Perissa

The village Perissa of Santorini is built in the southeastern part of the island, approximately 13 kilometers from Fira. The beach is one of the most popular and attracts large crowds during the summer months. It is located right beside Perivolos, another one of the largest beaches on the island and thus composing a vast, fully organized coastline.
The village has about 500 inhabitants and apart from the beach, you can also visit the Church of the Holy Cross, which is the largest of the churches of Santorini. Not far away you will also find the Byzantine church of Agia Irini, that is believed to have given Thira its later name, Santorini (‘Santa Irini’). In Perissa is also situated the Museum of Fossils and Minerals.

 

The village holds major traditional festivals on August 29, on the day of Agios Ioannis, on September 8 at the chapel of Panagia Katefiani and of course on 14 September, the celebration of the Cross.
In the alleys between the whitewashed houses, guests will find restaurants and taverns, supermarkets, cafes, and fully organized tourist infrastructures, while at the beach there are beach bars, water sports amenities and camping sites.

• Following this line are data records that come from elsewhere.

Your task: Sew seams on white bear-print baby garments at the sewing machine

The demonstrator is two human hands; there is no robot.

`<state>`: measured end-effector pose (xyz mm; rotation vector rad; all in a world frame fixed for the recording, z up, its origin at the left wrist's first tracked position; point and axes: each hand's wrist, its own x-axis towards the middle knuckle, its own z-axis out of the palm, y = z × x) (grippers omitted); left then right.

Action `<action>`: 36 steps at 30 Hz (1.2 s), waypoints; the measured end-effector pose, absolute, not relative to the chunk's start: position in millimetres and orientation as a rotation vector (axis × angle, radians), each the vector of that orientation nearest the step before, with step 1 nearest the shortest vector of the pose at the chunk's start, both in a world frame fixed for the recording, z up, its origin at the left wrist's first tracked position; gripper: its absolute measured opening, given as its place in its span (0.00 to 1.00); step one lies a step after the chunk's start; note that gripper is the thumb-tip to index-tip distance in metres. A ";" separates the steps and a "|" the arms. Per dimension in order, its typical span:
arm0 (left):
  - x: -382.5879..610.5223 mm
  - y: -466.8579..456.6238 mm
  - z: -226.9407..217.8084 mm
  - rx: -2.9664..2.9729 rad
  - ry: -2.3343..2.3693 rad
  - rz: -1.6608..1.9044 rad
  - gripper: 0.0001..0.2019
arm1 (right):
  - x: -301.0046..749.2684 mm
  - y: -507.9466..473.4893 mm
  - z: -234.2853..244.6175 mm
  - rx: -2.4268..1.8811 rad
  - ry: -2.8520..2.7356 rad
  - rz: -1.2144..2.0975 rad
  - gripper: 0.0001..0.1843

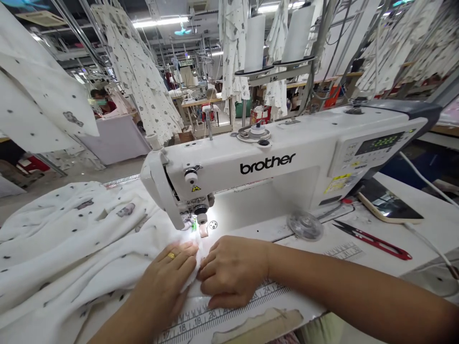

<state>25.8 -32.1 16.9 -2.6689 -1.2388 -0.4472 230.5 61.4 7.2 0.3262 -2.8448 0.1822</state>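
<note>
White fabric with dark dots and small printed figures lies bunched to the left of the sewing machine. Its edge runs under the lit needle area and presser foot. My left hand, with a ring on one finger, rests on the fabric just in front of the foot, fingers stretched out flat; its thumb is hidden. Beside it, my right hand is closed, its curled fingers against the fabric's edge. The fingertips of that hand are partly hidden.
A ruler tape runs along the table's front. To the right lie a clear bobbin-like disc, red-handled thread snips and a phone with a cable. Thread cones stand behind; printed cloth hangs around. Another person sits far left.
</note>
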 end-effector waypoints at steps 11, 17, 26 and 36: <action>21.5 -0.7 13.8 -2.595 -1.223 -0.307 0.16 | 231.6 71.5 10.4 0.060 -2.852 0.078 0.15; 23.3 -4.4 17.5 -2.563 -1.337 -0.308 0.16 | 230.7 79.3 7.1 0.122 -2.835 0.097 0.15; 19.6 -9.3 20.8 -2.454 -1.215 -0.531 0.10 | 231.5 80.2 19.1 0.073 -2.843 0.136 0.12; 30.2 -8.0 11.3 -2.412 -1.306 -0.330 0.11 | 229.6 75.2 13.8 -0.133 -2.810 0.241 0.11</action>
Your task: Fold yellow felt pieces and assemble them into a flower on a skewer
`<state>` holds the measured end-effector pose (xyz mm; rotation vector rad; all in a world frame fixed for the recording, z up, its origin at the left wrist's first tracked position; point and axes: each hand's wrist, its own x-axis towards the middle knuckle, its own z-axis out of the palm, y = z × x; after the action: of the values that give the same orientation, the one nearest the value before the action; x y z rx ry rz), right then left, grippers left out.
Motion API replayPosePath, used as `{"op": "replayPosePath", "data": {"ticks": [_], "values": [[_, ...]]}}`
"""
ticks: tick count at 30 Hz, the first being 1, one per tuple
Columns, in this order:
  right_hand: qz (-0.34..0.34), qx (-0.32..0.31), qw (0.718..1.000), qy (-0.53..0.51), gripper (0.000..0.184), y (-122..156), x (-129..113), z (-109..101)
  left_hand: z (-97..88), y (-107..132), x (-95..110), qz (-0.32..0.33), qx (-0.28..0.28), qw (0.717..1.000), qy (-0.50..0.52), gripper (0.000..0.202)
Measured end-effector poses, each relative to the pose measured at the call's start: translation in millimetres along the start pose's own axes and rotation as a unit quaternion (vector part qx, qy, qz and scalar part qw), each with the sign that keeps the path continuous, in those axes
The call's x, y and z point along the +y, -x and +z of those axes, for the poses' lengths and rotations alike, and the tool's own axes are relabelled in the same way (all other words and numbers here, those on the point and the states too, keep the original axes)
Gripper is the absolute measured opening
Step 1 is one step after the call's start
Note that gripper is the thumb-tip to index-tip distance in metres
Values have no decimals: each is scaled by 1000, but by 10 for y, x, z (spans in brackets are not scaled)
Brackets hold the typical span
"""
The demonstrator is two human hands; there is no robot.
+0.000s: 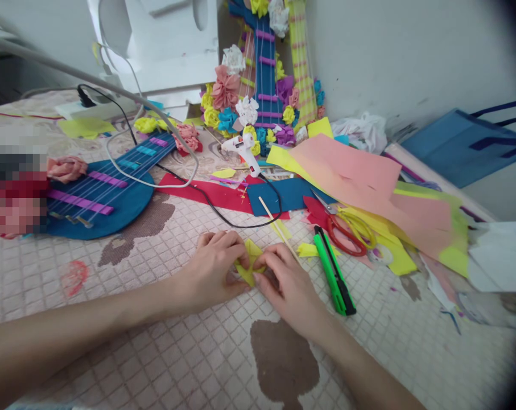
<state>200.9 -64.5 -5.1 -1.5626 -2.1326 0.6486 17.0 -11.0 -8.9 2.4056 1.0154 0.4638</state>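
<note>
Between my two hands is a small piece of folded yellow paper (252, 250), just above the quilted table cover. My left hand (217, 265) pinches its left side, with the thumb below and the fingers curled over. On its right side my right hand (287, 282) grips the edge between thumb and forefinger. Part of the paper is hidden by the fingers. A thin wooden stick (279, 226) lies just beyond my right hand. To the right of that hand rests a green box cutter (333, 270), near a scrap of yellow crepe paper (309, 250).
Scissors (347, 233) with red and yellow handles lie beside pink paper sheets (351, 165). A white glue gun (246, 152) stands behind, its black cord looping forward. At left is a blue guitar-shaped craft (129, 219); decorated ones lean at the back. A blue bag (462, 148) lies right.
</note>
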Motion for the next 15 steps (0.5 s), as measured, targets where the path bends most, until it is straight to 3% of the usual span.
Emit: {"op": "replayPosePath", "data": {"ticks": [6,10,15], "values": [[12,30,998,52,11,-3,-22,107,-13,8,-13,-12,-5,999,48,7],[9,31,998,47,12,-6,-22,98,21,17,-45,-8,36,998,59,17],[5,41,998,42,13,-8,-27,90,-13,-9,-124,-9,91,996,-1,18]]}}
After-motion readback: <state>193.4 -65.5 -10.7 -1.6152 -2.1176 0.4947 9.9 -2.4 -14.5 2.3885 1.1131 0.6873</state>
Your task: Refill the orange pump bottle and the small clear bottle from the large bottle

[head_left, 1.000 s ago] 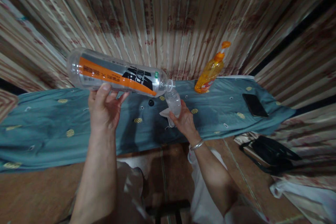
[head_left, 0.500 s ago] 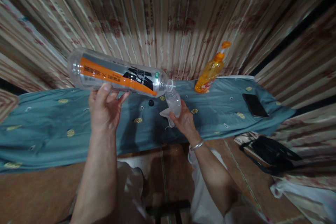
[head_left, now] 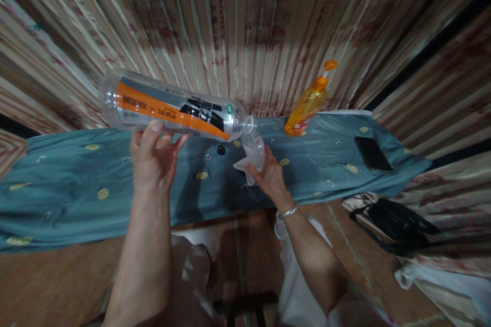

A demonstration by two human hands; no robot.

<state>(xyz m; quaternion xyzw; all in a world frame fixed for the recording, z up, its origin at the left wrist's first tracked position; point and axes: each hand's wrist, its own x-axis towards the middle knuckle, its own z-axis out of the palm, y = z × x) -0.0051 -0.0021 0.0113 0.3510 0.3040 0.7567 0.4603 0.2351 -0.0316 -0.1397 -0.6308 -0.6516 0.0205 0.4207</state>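
Observation:
My left hand (head_left: 153, 161) grips a large clear plastic bottle (head_left: 171, 107) with an orange and black label, held almost level, its open mouth tipped down to the right. That mouth meets the top of a small clear bottle (head_left: 253, 149), which my right hand (head_left: 270, 176) holds upright above the blue-green cloth (head_left: 76, 184). A white scrap (head_left: 242, 166), perhaps tissue, lies under the small bottle by my right fingers. A small black cap (head_left: 221, 150) sits on the cloth just left of the small bottle.
An orange pump bottle of liquid (head_left: 309, 104) stands at the back of the cloth-covered table. A black phone (head_left: 372, 154) lies at the right end. A black bag (head_left: 399, 225) rests on the floor to the right. Patterned curtains hang behind.

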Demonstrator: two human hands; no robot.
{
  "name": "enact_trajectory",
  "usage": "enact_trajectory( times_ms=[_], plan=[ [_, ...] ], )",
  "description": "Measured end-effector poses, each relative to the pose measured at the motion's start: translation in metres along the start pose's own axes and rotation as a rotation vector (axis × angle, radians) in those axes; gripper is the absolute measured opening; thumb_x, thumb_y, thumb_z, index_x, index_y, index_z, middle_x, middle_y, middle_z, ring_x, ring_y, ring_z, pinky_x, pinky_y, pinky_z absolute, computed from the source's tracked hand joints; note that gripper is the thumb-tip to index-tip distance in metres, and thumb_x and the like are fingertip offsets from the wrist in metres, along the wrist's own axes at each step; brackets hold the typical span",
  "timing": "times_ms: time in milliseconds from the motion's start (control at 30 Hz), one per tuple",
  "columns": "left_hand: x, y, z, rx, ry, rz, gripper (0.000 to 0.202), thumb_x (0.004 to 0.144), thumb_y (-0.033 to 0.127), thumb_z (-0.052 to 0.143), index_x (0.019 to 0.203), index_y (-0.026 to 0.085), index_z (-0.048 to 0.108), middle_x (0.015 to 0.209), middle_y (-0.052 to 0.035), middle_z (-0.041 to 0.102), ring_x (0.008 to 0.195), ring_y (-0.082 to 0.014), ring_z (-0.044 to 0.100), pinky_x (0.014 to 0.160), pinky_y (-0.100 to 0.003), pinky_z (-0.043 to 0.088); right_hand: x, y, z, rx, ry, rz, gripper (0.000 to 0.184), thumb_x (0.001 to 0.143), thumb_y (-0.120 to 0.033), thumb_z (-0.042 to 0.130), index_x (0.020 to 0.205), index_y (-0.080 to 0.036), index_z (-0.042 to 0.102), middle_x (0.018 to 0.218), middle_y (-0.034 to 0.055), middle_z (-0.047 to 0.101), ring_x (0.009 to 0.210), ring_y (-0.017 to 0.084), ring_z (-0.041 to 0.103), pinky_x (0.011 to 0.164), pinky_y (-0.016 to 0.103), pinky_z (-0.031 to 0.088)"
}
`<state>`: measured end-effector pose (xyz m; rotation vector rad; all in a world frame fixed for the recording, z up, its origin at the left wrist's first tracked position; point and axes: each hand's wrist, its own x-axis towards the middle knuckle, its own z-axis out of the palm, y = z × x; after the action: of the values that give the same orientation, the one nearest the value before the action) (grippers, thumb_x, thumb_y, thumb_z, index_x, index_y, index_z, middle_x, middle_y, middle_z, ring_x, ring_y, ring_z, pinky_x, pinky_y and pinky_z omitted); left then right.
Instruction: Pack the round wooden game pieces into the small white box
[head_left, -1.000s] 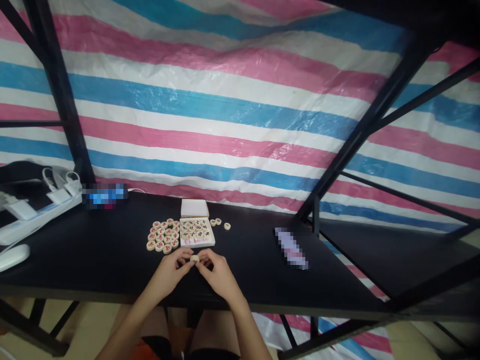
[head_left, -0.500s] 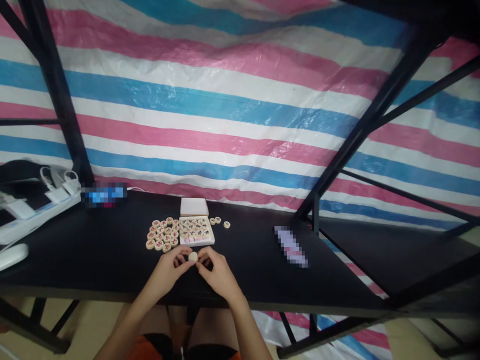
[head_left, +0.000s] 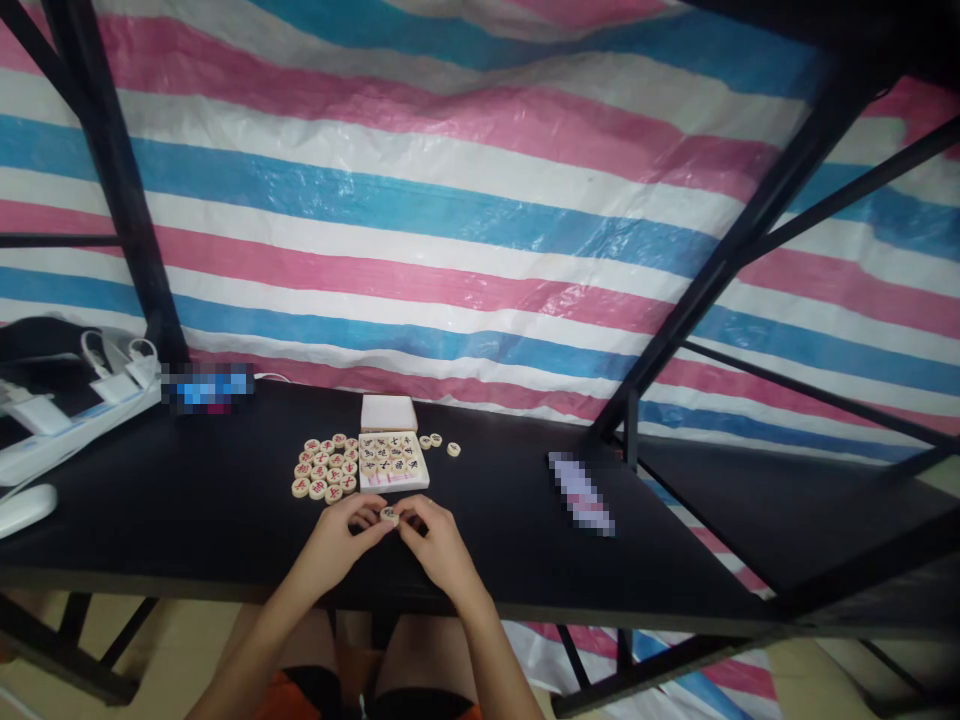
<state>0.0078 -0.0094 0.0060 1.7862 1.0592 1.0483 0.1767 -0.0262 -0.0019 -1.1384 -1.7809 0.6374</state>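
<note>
My left hand (head_left: 339,543) and my right hand (head_left: 437,544) meet over the black table (head_left: 187,520), both pinching one round wooden game piece (head_left: 388,515) between their fingertips. Just beyond the hands stands a small white box (head_left: 393,463) filled with several such pieces. A cluster of loose pieces with red marks (head_left: 324,470) lies left of the box. A few more pieces (head_left: 439,444) lie to its right. The box's white lid (head_left: 388,413) rests behind it.
A white power strip with plugs (head_left: 67,420) and a white oval object (head_left: 26,508) sit at the table's left end. A blurred blue item (head_left: 206,388) lies behind, and a blurred flat item (head_left: 583,493) to the right. Black frame bars (head_left: 720,270) cross before a striped tarp.
The piece has been turned between my fingertips: half a second ago its flat blank face showed, now a marked face is up. Both hands stay in the same spot.
</note>
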Motion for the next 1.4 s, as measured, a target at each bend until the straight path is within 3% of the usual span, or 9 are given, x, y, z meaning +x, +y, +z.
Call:
enact_trajectory(
  times_ms=[100, 267, 433, 700, 900, 1000, 1067, 1200, 1400],
  plan=[
    [0.0, 0.002, 0.0, 0.017, -0.054, -0.02, 0.021, 0.074, 0.03, 0.062, 0.092, 0.019, 0.066, 0.081, -0.002, 0.071, 0.073, -0.0172, 0.065, 0.068, -0.027, 0.051, -0.001, -0.004, -0.001, -0.003, 0.007, -0.011, 0.016, 0.08, -0.012, 0.051, 0.085, -0.021, 0.064, 0.085, 0.0008, 0.065, 0.077, 0.014, 0.06, 0.07, 0.025, 0.047],
    [0.0, -0.001, -0.001, 0.055, -0.001, -0.037, 0.025, 0.07, 0.027, 0.063, 0.094, 0.019, 0.067, 0.083, -0.0026, 0.072, 0.071, -0.0173, 0.064, 0.065, -0.026, 0.05, -0.002, -0.012, -0.002, -0.025, -0.03, -0.027, 0.015, 0.078, -0.014, 0.057, 0.089, -0.022, 0.063, 0.09, 0.0012, 0.065, 0.08, 0.015, 0.06, 0.072, 0.025, 0.047],
    [-0.001, -0.003, -0.003, 0.056, 0.004, -0.024, 0.023, 0.073, 0.03, 0.063, 0.094, 0.021, 0.068, 0.088, -0.0027, 0.073, 0.08, -0.0202, 0.064, 0.068, -0.027, 0.047, -0.003, -0.017, -0.004, -0.051, -0.027, -0.048, 0.015, 0.078, -0.013, 0.056, 0.089, -0.022, 0.062, 0.09, 0.0013, 0.064, 0.081, 0.015, 0.059, 0.072, 0.025, 0.047],
    [0.001, -0.006, -0.002, 0.16, 0.021, 0.001, 0.021, 0.071, 0.026, 0.063, 0.091, 0.021, 0.069, 0.077, -0.0007, 0.068, 0.065, -0.0164, 0.057, 0.058, -0.024, 0.044, -0.002, -0.015, -0.002, -0.095, -0.028, -0.042, 0.014, 0.079, -0.014, 0.054, 0.087, -0.021, 0.062, 0.089, 0.0016, 0.065, 0.08, 0.016, 0.059, 0.071, 0.025, 0.046],
    [0.002, -0.011, 0.0, 0.232, 0.091, 0.068, 0.027, 0.076, 0.023, 0.054, 0.101, 0.022, 0.065, 0.111, -0.0067, 0.062, 0.065, -0.0142, 0.057, 0.065, -0.029, 0.051, 0.017, 0.0, -0.009, -0.358, 0.167, 0.003, 0.013, 0.081, -0.015, 0.052, 0.088, -0.02, 0.061, 0.085, 0.0041, 0.062, 0.079, 0.018, 0.056, 0.075, 0.029, 0.045],
    [0.001, -0.013, 0.002, 0.303, 0.065, 0.046, 0.031, 0.08, 0.024, 0.051, 0.109, 0.022, 0.063, 0.123, -0.0084, 0.057, 0.073, -0.0163, 0.061, 0.075, -0.034, 0.052, 0.03, 0.01, -0.014, -0.519, 0.152, 0.005, 0.016, 0.082, -0.013, 0.049, 0.089, -0.02, 0.061, 0.088, 0.0058, 0.062, 0.083, 0.02, 0.055, 0.077, 0.031, 0.044],
    [0.0, -0.015, 0.003, 0.374, 0.026, 0.055, 0.037, 0.082, 0.024, 0.05, 0.117, 0.021, 0.06, 0.132, -0.0097, 0.052, 0.09, -0.0207, 0.062, 0.087, -0.037, 0.049, 0.035, 0.015, -0.016, -0.598, 0.113, 0.018, 0.016, 0.083, -0.013, 0.048, 0.086, -0.02, 0.061, 0.087, 0.006, 0.062, 0.083, 0.021, 0.054, 0.076, 0.031, 0.044],
    [0.0, -0.017, 0.004, 0.549, -0.044, 0.093, 0.044, 0.082, 0.024, 0.051, 0.126, 0.022, 0.053, 0.139, -0.0088, 0.046, 0.124, -0.029, 0.044, 0.103, -0.046, 0.035, 0.034, 0.016, -0.015, -0.682, 0.096, 0.016, 0.018, 0.086, -0.014, 0.045, 0.088, -0.019, 0.062, 0.091, 0.0073, 0.062, 0.083, 0.021, 0.053, 0.077, 0.032, 0.042],
    [0.0, -0.02, 0.007, 0.603, -0.011, 0.126, 0.041, 0.083, 0.023, 0.051, 0.124, 0.022, 0.055, 0.137, -0.0091, 0.049, 0.124, -0.0261, 0.044, 0.104, -0.043, 0.036, 0.033, 0.006, -0.014, -0.772, -0.008, -0.065, 0.017, 0.088, -0.027, 0.051, 0.098, -0.022, 0.064, 0.093, 0.0084, 0.065, 0.087, 0.024, 0.052, 0.076, 0.035, 0.041]
  ],
)
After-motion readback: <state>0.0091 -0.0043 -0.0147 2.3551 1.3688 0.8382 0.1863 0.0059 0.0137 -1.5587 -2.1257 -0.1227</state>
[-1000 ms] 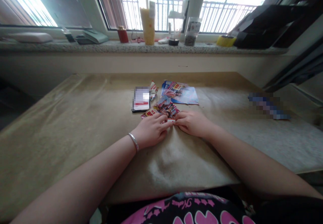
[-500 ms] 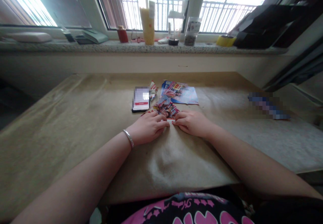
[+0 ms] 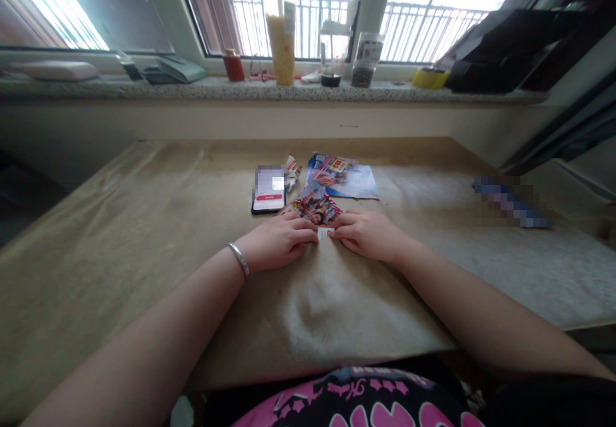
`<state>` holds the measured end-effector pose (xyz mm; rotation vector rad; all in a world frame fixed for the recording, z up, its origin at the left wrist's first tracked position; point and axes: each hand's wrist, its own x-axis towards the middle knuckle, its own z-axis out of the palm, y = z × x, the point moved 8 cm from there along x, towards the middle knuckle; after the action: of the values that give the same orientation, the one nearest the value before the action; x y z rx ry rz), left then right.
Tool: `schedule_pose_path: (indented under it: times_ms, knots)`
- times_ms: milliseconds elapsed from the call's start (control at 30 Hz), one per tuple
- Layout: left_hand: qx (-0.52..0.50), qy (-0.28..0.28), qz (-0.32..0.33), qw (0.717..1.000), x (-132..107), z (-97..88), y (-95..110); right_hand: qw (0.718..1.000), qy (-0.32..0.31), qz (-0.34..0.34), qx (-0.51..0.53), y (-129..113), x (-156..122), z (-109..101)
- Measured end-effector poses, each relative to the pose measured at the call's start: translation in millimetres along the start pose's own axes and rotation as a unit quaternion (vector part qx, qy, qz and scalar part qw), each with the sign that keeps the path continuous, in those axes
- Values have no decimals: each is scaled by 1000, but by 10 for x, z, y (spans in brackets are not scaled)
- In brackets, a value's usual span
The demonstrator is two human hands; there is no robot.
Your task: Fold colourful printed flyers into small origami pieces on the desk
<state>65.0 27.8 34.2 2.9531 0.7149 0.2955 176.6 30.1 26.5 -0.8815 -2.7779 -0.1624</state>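
A colourful printed paper (image 3: 317, 207), creased into a pointed shape, lies on the table in front of me. My left hand (image 3: 276, 241), with a silver bangle at the wrist, has its bent fingers closed at the paper's near left edge. On the opposite side my right hand (image 3: 366, 234) pinches the near right edge, fingers together. Between the fingertips of both hands a small white strip (image 3: 325, 233) of the paper shows. What lies beneath the fingers is hidden.
A phone (image 3: 269, 191) with a lit screen lies left of the paper, beside a crumpled red-and-white paper (image 3: 292, 171). Behind is a stack of printed leaflets (image 3: 356, 183). A blurred printed item (image 3: 513, 203) lies far right. Cups and bottles line the windowsill (image 3: 192, 90).
My left hand has slid slightly to the left along the paper's near edge, showing more of the white strip. My right hand has hardly moved.
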Motion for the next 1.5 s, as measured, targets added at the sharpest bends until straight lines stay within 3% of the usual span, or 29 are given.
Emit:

The village can be reached by municipal buses, going from Fira to Perissa Square.
The ruins of Ancient Thira were discovered atop Mesa mountain, that can be seen behind the village, and if you want to discover the hidden secrets of the local landscape, you can take the path to Mesa mountain, all the way to the chapel of Prophet Ilias Chamilos, named so in contrast to the homonymous monastery on top of Prophet Ilias mountain and admire the endless view.

 

The beach of Perissa
Perissa beach attracts those visiting Santorini in order to enjoy the sun and the sea. Black, fine sand and the blue sea create a very special landscape. The beach is fully organized with beach bars that cater to all tastes and umbrellas and sunbeds along the shore.
Read detailed information about Perissa Beach here

The Church of the Holy Cross (Timios Stavros)
Situated right behind the beautiful beach, on the main square of Perissa, stands the magnificent church of the Holy Cross with five domes and an ornate steeple. Although the church (the original building is estimated to be built in 1835) was damaged during the earthquake of 1956, it has been since completely rebuilt and is currently the largest on the island.
Read more about the Church of the Holy Cross here

 

 

Ancient Elefsina
According to some scholars Elefsina, one of the most important ancient cities on the island, was located at the site of the modern village. The geographer Ptolemy mentions this in his work and the city is thought to be the port of Ancient Thira. Ruins of this city were discovered in the area in 1836, while during the Byzantine era another town must have flourished at the same spot – proof of the existence of which is the great basilica of Agia Irini. The decline of the city came probably during the times of Leo III the Isaurian and was associated with the eruption of the volcano in 726.

Basilica of St. Irene
In 1992, very close to Perissa, were discovered the remains of a very important Byzantine church: the Christian Basilica of Agia Irini, dating from the late 5th century. It was a three-naved basilica, while its size signified its importance, since the central nave reaches 25 meters in length! The temple has not yet been fully excavated – the floor of the basilica is at a depth of two meters. This discovery is considered today as the most important evidence that the entire island was named Santorini after this temple.

 

Panagia Katefiani
Built in the cavity of a rock on the slope of Mesa mountain behind Perissa, is the church of Panagia Katefiani, about 200 meters above sea level. It is dedicated to the Birthday of Virgin Mary and the church celebrates on September 8. The name “Katefiani” comes from the word “katefio” which means “shelter” in the local dialect. Clearly, the location where the small chapel is situated was preferred by the residents of the seaside village as a hiding spot when they faced enemy attacks.